What to produce: From the records below, work out how many lines contain "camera". Reply with that number alone.
----------
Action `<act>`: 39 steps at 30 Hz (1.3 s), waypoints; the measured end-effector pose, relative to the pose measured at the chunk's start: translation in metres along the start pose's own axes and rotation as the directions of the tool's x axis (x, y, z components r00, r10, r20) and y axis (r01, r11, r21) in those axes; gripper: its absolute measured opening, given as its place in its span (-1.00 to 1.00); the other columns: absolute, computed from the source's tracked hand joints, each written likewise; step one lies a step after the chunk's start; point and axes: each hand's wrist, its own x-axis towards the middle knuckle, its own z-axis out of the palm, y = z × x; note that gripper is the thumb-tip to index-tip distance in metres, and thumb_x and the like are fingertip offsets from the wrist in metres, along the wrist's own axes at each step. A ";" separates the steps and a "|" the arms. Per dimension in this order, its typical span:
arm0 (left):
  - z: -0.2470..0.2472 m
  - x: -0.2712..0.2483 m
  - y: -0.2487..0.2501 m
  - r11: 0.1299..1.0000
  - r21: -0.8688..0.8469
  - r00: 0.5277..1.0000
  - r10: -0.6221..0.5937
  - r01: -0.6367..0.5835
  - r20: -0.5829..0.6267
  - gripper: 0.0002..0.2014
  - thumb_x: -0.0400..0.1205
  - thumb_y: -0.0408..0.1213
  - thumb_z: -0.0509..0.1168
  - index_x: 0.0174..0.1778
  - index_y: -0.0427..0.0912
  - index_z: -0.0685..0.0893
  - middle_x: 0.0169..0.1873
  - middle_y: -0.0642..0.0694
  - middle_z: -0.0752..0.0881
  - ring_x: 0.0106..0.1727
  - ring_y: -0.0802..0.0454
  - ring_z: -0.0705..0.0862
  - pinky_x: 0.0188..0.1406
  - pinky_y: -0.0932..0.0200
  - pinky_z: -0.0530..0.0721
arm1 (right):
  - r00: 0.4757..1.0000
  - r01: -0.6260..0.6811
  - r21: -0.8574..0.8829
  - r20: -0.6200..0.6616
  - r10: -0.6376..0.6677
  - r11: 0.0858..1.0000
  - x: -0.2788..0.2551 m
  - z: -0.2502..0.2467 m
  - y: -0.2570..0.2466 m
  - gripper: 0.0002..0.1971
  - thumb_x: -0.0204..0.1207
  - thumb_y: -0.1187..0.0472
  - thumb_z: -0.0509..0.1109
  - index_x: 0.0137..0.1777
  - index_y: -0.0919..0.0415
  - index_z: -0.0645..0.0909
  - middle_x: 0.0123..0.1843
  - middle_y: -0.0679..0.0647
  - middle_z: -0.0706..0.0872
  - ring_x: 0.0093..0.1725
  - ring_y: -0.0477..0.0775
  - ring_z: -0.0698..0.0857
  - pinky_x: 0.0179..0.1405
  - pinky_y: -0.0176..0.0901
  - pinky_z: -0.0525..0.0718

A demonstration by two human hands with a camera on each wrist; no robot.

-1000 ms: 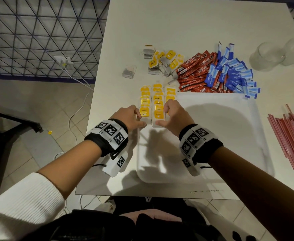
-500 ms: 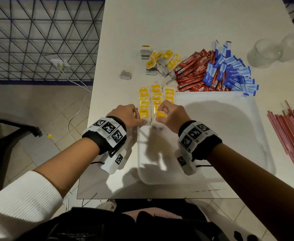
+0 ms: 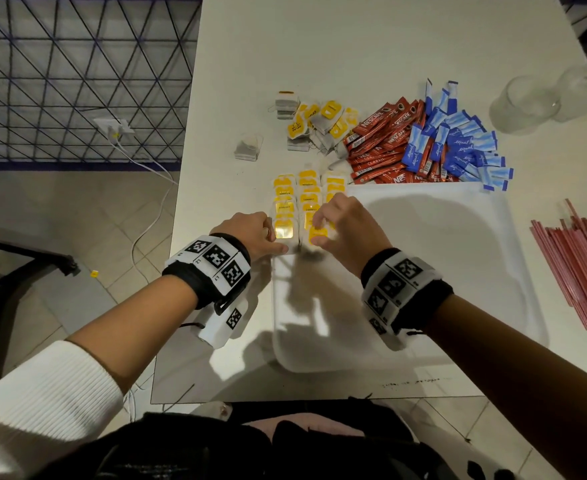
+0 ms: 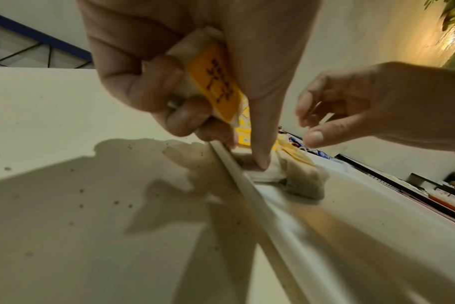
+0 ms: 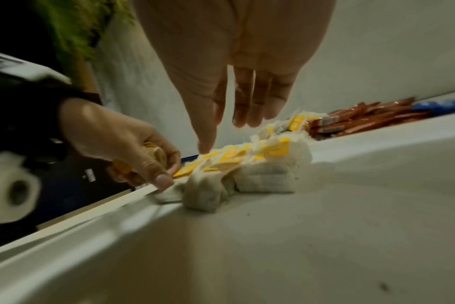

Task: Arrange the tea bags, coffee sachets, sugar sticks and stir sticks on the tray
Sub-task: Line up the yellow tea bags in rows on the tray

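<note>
Your left hand (image 3: pixel 250 232) sits at the far left corner of the white tray (image 3: pixel 458 271), fingers curled around a yellow-tagged tea bag (image 4: pixel 213 82), with the thumb pressed down on the nearest tea bag in the left row. Your right hand (image 3: pixel 347 226) hovers just beside it over the rows of tea bags (image 3: pixel 307 199); its fingers (image 5: pixel 244 102) hang loosely downward and grip nothing, the thumb tip close to a yellow tag. The rows lie in that far left corner of the tray. Beyond the tray's far edge lie loose tea bags (image 3: pixel 314 123), red coffee sachets (image 3: pixel 385 140) and blue sugar sticks (image 3: pixel 458 140). The red stir sticks (image 3: pixel 579 258) lie on the table (image 3: pixel 354 46) to the right of the tray.
</note>
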 end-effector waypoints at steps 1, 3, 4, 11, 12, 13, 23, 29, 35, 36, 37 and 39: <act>0.000 0.000 0.000 1.000 0.002 1.000 0.002 -0.002 -0.002 -0.70 0.46 0.09 0.42 -0.29 0.05 0.45 -0.09 -0.03 0.60 -0.01 -0.05 0.58 0.03 0.11 0.52 | 0.998 0.011 -0.046 0.069 -0.008 0.999 -0.004 -0.001 -0.003 -0.82 0.45 0.21 0.43 0.01 0.26 0.62 -0.02 0.13 0.54 0.09 0.14 0.51 -0.02 -0.22 0.36; 0.000 0.001 0.000 1.000 0.005 1.000 0.002 -0.002 -0.008 -0.71 0.45 0.10 0.42 -0.20 0.04 0.49 -0.03 -0.04 0.63 0.06 -0.08 0.61 0.08 0.10 0.54 | 0.973 0.003 -0.121 0.229 0.025 0.993 -0.011 0.000 -0.008 -0.82 0.53 0.14 0.35 0.02 0.24 0.59 -0.03 0.09 0.46 0.12 0.15 0.53 -0.05 -0.19 0.37; 0.000 0.001 0.000 1.000 0.009 1.000 0.001 -0.001 -0.009 -0.70 0.45 0.10 0.42 -0.17 0.03 0.50 -0.02 -0.03 0.62 0.09 -0.08 0.62 0.09 0.10 0.54 | 0.959 0.000 -0.160 0.279 0.046 0.987 -0.011 0.001 -0.010 -0.82 0.56 0.13 0.32 0.04 0.24 0.58 -0.01 0.10 0.46 0.13 0.16 0.55 -0.06 -0.15 0.41; -0.002 0.000 0.002 1.000 0.025 1.000 -0.014 0.014 -0.003 -0.70 0.45 0.09 0.42 -0.14 0.03 0.49 -0.12 0.02 0.54 -0.05 -0.01 0.52 0.03 0.15 0.49 | 0.970 -0.035 -0.082 0.238 0.054 0.996 0.000 0.011 -0.009 -0.81 0.58 0.23 0.28 0.09 0.33 0.59 0.14 0.22 0.51 0.06 0.25 0.58 -0.10 -0.12 0.42; -0.002 0.000 0.002 0.999 0.028 1.000 -0.016 0.016 -0.003 -0.70 0.45 0.09 0.42 -0.14 0.03 0.49 -0.12 0.02 0.54 -0.05 0.00 0.52 0.03 0.15 0.49 | 0.974 -0.024 -0.064 0.225 0.038 0.998 0.000 0.012 -0.009 -0.82 0.58 0.25 0.30 0.08 0.34 0.60 0.14 0.22 0.52 0.04 0.25 0.58 -0.12 -0.14 0.41; -0.002 0.000 0.002 0.999 0.031 1.000 -0.018 0.018 -0.002 -0.70 0.45 0.09 0.42 -0.15 0.03 0.49 -0.13 0.02 0.54 -0.05 -0.01 0.51 0.02 0.15 0.48 | 0.976 -0.012 -0.054 0.218 0.024 0.998 0.001 0.012 -0.009 -0.82 0.57 0.26 0.31 0.08 0.35 0.61 0.14 0.24 0.53 0.03 0.26 0.59 -0.12 -0.14 0.41; -0.002 -0.002 0.003 0.999 0.041 1.000 -0.009 0.008 0.013 -0.70 0.45 0.12 0.41 -0.27 0.06 0.46 -0.14 0.00 0.57 -0.05 -0.03 0.55 -0.03 0.15 0.49 | 0.979 0.077 -0.093 0.194 -0.058 0.993 -0.005 0.013 -0.010 -0.78 0.59 0.31 0.25 0.11 0.36 0.68 0.17 0.25 0.54 0.13 0.24 0.56 0.02 -0.02 0.57; -0.008 -0.009 0.008 1.000 -0.007 0.998 0.027 -0.028 -0.061 -0.68 0.52 0.23 0.26 -0.30 0.06 0.47 -0.18 -0.03 0.60 -0.05 -0.06 0.57 -0.08 0.16 0.46 | 0.990 0.062 0.011 0.124 -0.063 0.998 -0.009 0.013 -0.004 -0.78 0.57 0.31 0.29 0.12 0.36 0.69 0.15 0.25 0.56 0.06 0.17 0.58 -0.11 -0.31 0.33; -0.016 -0.021 0.035 0.776 -0.628 0.966 0.111 0.064 0.235 -0.40 0.63 0.30 -0.24 -0.10 -0.08 0.55 -0.39 -0.06 0.66 -0.48 0.02 0.58 -0.51 0.25 0.43 | 0.997 -0.067 0.457 -0.007 0.079 0.887 -0.008 -0.004 -0.008 -0.80 0.35 0.25 0.56 -0.02 0.23 0.74 -0.26 -0.08 0.59 -0.41 -0.26 0.54 -0.19 -0.49 0.49; -0.017 -0.021 0.037 0.685 -0.720 0.950 0.136 0.114 0.280 -0.37 0.62 0.31 -0.27 -0.07 -0.08 0.54 -0.41 -0.09 0.70 -0.51 0.00 0.61 -0.51 0.24 0.46 | 0.990 -0.137 0.535 0.056 0.127 0.833 -0.008 -0.008 -0.010 -0.79 0.33 0.20 0.58 -0.03 0.16 0.73 -0.27 -0.14 0.58 -0.40 -0.29 0.56 -0.18 -0.50 0.51; -0.018 -0.022 0.039 0.615 -0.774 0.935 0.167 0.148 0.312 -0.36 0.61 0.32 -0.29 -0.03 -0.09 0.53 -0.43 -0.12 0.73 -0.52 -0.04 0.63 -0.51 0.22 0.48 | 0.982 -0.186 0.591 0.099 0.158 0.785 -0.007 -0.012 -0.012 -0.80 0.31 0.17 0.59 -0.09 0.09 0.69 -0.27 -0.15 0.58 -0.39 -0.29 0.56 -0.17 -0.49 0.52; -0.019 -0.023 0.044 0.533 -0.825 0.903 0.238 0.185 0.357 -0.31 0.60 0.33 -0.32 0.08 -0.12 0.51 -0.41 -0.22 0.76 -0.52 -0.12 0.66 -0.55 0.24 0.50 | 0.974 -0.227 0.635 0.137 0.182 0.739 -0.007 -0.019 -0.014 -0.81 0.29 0.13 0.60 -0.22 0.00 0.61 -0.32 -0.15 0.59 -0.38 -0.22 0.56 -0.18 -0.44 0.54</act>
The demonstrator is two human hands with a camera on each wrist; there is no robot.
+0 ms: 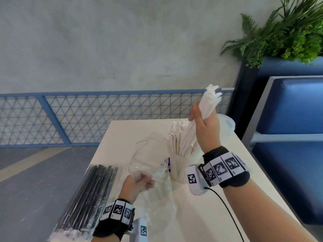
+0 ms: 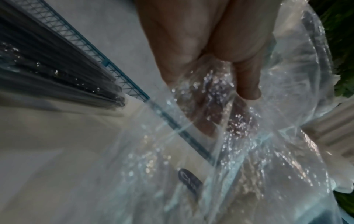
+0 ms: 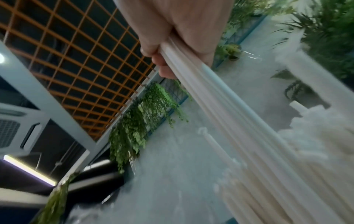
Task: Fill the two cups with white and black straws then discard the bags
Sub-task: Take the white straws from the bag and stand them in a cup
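Note:
My right hand (image 1: 202,117) grips a bundle of white straws (image 1: 209,102) tilted above a cup (image 1: 180,165), their lower ends inside it. That cup holds several white straws (image 1: 176,135) standing up. In the right wrist view my fingers (image 3: 162,63) curl round the white straws (image 3: 220,106). My left hand (image 1: 139,184) holds the crumpled clear bag (image 1: 148,163) just left of the cup; in the left wrist view the thumb (image 2: 247,75) presses on the clear bag (image 2: 249,151). A sealed bag of black straws (image 1: 90,198) lies at the table's left edge. A second clear cup (image 1: 227,124) stands behind my right hand.
The cream table (image 1: 201,215) has bare room at the front right. A blue mesh railing (image 1: 87,116) runs behind it. A blue padded bench (image 1: 293,137) and a planter with ferns (image 1: 288,32) stand close on the right.

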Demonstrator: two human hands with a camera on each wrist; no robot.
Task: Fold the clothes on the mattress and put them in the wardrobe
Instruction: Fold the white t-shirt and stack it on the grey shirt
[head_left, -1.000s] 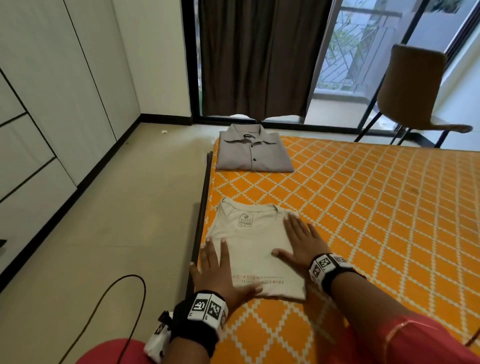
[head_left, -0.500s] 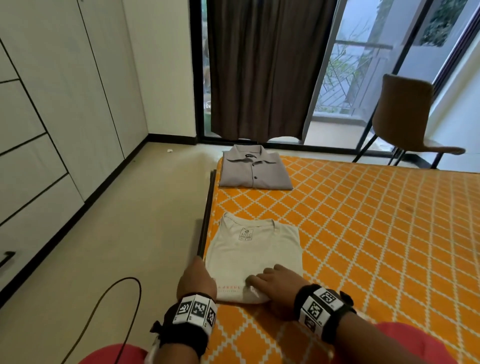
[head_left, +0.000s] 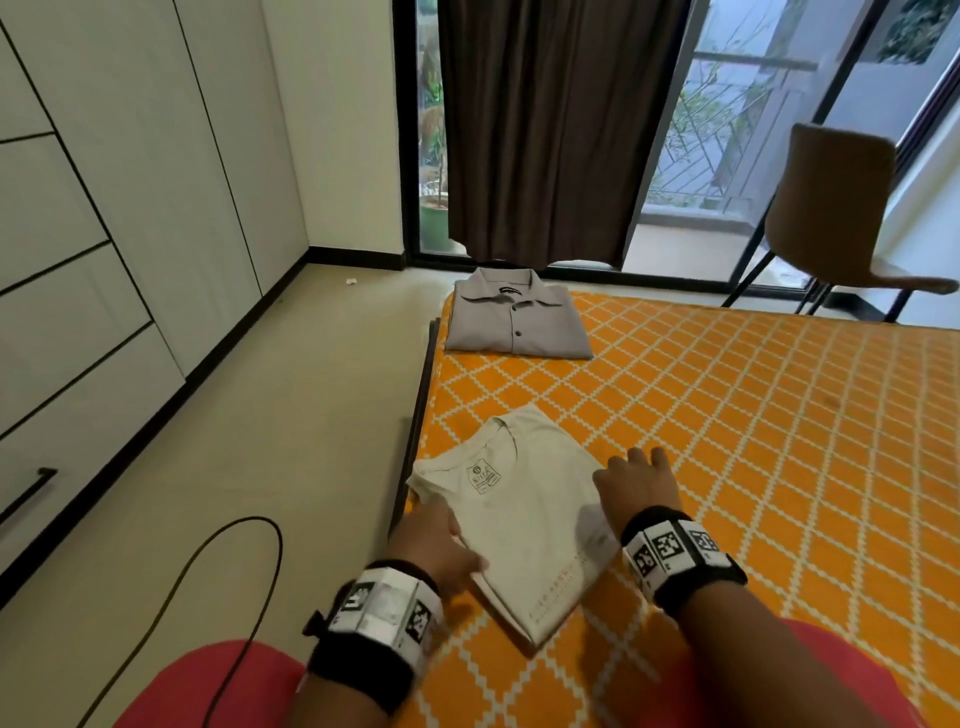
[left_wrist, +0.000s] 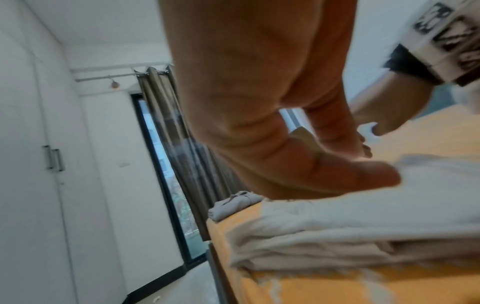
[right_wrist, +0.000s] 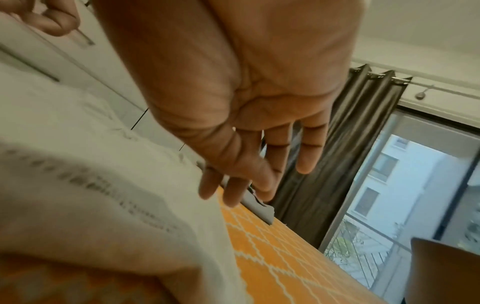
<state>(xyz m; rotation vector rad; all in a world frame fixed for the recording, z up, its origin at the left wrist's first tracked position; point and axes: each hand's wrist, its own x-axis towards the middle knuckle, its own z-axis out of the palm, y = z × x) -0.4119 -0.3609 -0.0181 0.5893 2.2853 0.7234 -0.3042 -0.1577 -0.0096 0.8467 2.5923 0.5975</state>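
Observation:
A folded cream T-shirt lies skewed at the near left corner of the orange mattress. My left hand grips its left edge, thumb flat on top, and the fingers curl at the edge. My right hand sits at the shirt's right edge with straight, spread fingers and holds nothing. The cream cloth bulges just beside that palm. A folded grey button shirt lies at the far left corner of the mattress.
White wardrobe doors and drawers line the left wall across a strip of bare floor. A black cable loops on the floor near my left knee. A brown chair and a dark curtain stand beyond the mattress.
The cream T-shirt has turned from square to skewed. My left hand stayed at its left edge; my right hand moved from the near edge to the right side and straightened its fingers.

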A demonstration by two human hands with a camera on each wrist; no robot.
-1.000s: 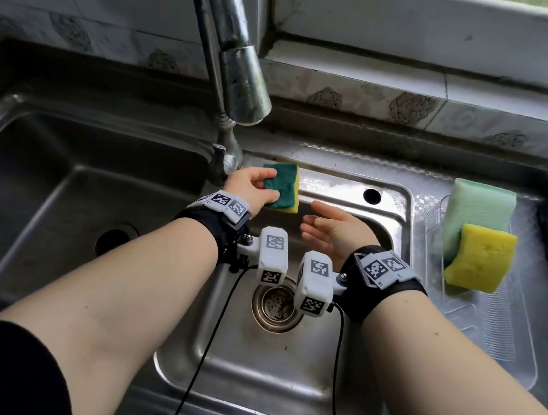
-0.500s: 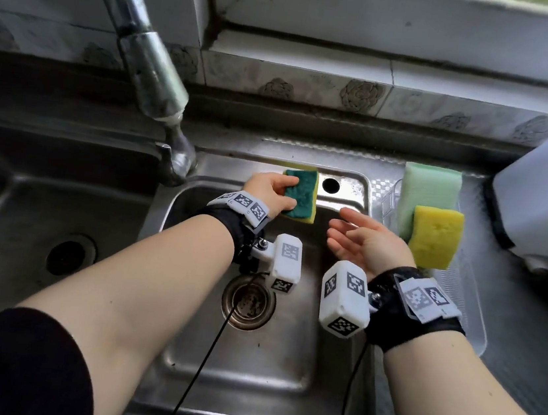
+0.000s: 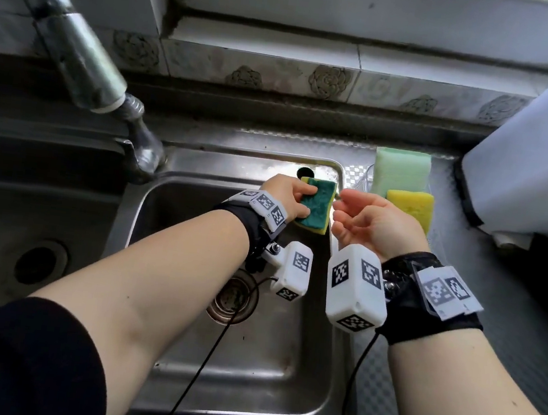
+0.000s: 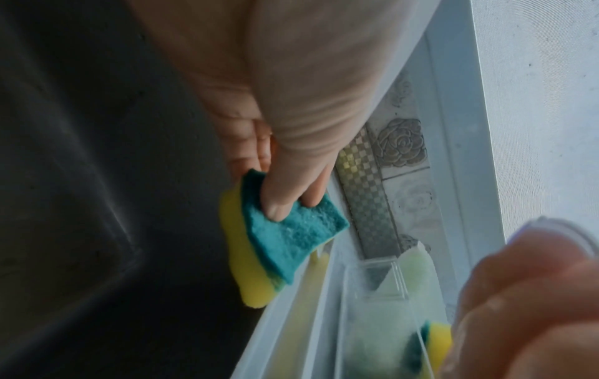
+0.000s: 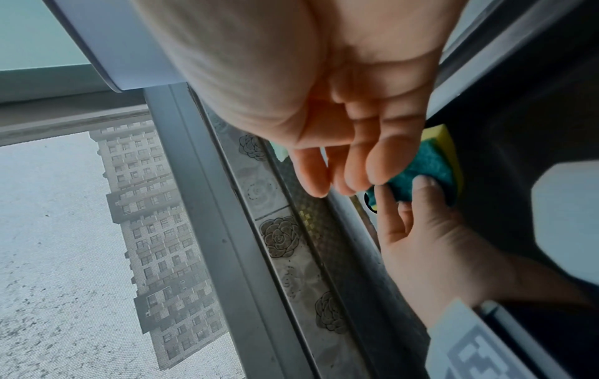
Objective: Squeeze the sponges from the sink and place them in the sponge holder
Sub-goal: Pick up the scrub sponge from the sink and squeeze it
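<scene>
My left hand (image 3: 304,200) grips a sponge (image 3: 317,209) with a teal scrub face and a yellow body, above the far right corner of the sink basin (image 3: 247,359). In the left wrist view my thumb presses into the teal face of that sponge (image 4: 301,230). My right hand (image 3: 346,213) is just right of the sponge, palm up, fingers loosely curled and holding nothing. In the right wrist view its fingertips (image 5: 353,179) reach the sponge's (image 5: 427,164) edge. The clear sponge holder (image 3: 364,177) on the right holds a pale green sponge (image 3: 401,171) and a yellow sponge (image 3: 410,207).
The metal faucet (image 3: 87,57) slants in from the upper left. A drain strainer (image 3: 234,295) sits in the basin below my wrists. A second basin with a drain (image 3: 40,261) lies to the left. A large white container (image 3: 531,152) stands right of the holder.
Both hands have moved right, and the sponge is now closer to the holder. My right hand's fingers have curled in and closed up to the sponge's edge.
</scene>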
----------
The completed task: 4